■ **Task goal**: Which lines of the material hold the word "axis"? Copy each one.

■ **Input data**:
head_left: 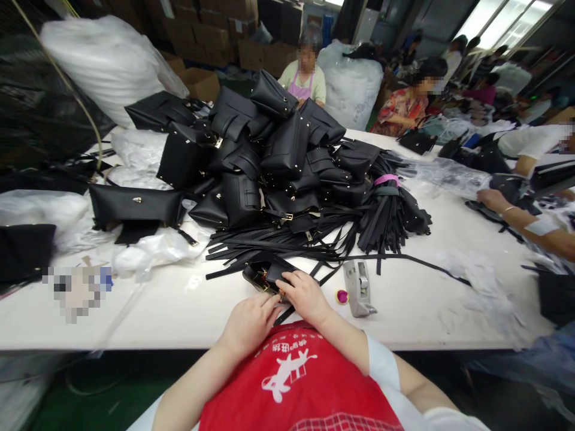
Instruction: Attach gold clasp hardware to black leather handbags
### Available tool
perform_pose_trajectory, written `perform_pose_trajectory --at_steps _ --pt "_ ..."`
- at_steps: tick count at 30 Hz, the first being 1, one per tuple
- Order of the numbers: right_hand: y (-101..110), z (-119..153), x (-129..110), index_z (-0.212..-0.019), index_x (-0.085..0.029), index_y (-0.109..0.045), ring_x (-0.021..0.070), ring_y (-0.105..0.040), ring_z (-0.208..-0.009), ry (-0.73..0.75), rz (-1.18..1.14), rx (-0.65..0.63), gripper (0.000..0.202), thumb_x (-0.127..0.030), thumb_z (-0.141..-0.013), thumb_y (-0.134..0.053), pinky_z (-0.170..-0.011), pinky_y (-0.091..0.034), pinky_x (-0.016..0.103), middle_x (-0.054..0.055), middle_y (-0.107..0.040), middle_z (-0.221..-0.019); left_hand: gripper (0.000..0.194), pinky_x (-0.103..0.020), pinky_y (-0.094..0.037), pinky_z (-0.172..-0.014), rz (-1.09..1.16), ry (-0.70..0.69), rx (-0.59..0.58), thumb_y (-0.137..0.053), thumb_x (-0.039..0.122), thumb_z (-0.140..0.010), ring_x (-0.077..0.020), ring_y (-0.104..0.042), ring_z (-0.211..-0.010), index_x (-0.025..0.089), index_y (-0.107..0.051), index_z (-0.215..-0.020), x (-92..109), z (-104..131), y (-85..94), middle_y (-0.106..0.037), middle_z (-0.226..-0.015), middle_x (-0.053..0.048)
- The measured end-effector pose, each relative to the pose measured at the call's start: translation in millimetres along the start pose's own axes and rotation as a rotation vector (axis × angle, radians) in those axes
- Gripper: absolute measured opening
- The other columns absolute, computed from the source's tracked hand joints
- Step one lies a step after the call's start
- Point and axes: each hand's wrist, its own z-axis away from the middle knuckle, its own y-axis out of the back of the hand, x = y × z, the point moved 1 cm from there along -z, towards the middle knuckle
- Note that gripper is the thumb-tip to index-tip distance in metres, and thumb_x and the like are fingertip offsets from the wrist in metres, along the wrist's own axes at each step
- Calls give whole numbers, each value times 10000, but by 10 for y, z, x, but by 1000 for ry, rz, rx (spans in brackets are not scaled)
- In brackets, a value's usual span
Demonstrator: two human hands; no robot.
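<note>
A small black bag [257,270] with gold fittings lies at the front middle of the white table, its top partly open. My left hand [252,316] is at its near side, fingers bent together around a gold fitting or strap end. From the right, my right hand [305,294] reaches over the bag, fingers curled on its black flap. Both hands' fingertips nearly meet at the bag's near right edge. What exactly lies between the fingertips is too small to tell. Behind the bag are loose black straps [265,244] and a large pile of black bags [283,146].
A grey tape dispenser [358,288] and a small purple-centred roll [342,297] stand right of my hands. A bundle of black straps [384,218] has a pink tie. Another black bag [137,205] rests on plastic at left. Co-workers sit across and to the right.
</note>
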Motion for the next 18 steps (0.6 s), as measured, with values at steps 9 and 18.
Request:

■ **Answer below**:
- The measured end-effector pose, each relative to the pose measured at the call's start: translation in millimetres along the start pose's own axes and rotation as a rotation vector (axis × angle, radians) in those axes
- Point and axes: each hand's wrist, its own z-axis away from the middle knuckle, its own y-axis out of the back of the hand, x = y × z, the point moved 1 cm from there along -z, towards the middle knuckle

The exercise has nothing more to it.